# EXERCISE
Keep only those lines of the records that include the string "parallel".

(Stored records)

——

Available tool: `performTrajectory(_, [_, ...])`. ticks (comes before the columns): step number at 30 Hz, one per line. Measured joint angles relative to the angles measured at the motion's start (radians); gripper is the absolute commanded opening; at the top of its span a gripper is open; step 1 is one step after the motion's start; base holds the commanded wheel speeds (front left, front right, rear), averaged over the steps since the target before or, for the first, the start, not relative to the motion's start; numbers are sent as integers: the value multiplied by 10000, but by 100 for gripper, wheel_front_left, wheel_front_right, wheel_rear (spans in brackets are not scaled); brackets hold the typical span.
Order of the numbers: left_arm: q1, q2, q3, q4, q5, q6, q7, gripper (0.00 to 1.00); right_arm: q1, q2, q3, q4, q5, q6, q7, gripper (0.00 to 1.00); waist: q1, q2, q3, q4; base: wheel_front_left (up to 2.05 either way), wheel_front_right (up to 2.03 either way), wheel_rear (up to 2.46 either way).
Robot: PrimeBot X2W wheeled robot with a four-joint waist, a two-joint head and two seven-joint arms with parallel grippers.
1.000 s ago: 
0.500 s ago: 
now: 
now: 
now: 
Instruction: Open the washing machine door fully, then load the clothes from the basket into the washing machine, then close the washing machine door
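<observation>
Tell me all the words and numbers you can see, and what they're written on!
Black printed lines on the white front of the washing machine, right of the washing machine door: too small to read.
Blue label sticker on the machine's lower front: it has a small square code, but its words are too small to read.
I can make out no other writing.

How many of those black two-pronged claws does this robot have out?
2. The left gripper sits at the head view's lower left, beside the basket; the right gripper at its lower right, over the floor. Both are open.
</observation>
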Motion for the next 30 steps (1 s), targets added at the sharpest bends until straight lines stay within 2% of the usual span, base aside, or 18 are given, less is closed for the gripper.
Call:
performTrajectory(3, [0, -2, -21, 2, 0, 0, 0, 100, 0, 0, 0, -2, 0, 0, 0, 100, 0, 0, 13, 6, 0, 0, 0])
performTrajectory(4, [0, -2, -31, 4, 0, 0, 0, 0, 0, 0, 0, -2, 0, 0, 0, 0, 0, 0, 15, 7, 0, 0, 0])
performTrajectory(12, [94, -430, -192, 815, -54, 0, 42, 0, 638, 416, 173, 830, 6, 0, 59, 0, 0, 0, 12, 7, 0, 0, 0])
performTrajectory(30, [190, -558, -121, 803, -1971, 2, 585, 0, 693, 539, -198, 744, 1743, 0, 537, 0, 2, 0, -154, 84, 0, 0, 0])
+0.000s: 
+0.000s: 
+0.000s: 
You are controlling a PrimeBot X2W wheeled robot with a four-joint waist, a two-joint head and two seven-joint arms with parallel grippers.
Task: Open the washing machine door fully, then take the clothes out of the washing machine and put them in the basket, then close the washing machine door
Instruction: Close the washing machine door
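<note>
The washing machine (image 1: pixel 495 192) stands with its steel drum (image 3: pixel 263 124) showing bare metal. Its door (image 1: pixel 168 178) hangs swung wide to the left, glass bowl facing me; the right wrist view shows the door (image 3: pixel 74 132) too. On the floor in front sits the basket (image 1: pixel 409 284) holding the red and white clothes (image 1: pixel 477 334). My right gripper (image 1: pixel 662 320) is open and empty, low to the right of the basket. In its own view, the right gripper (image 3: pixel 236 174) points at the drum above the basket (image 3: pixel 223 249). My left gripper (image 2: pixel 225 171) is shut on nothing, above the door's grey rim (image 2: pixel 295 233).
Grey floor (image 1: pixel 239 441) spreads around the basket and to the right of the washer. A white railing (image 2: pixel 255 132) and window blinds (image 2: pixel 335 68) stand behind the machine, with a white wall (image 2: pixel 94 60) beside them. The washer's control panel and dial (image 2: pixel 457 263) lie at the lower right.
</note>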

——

# EXERCISE ANSWER
Robot: PrimeBot X2W wheeled robot with a four-joint waist, a two-joint head and two seven-joint arms with parallel grippers.
You are controlling a PrimeBot X2W wheeled robot with a four-joint waist, a two-joint head and two seven-joint arms with parallel grippers.

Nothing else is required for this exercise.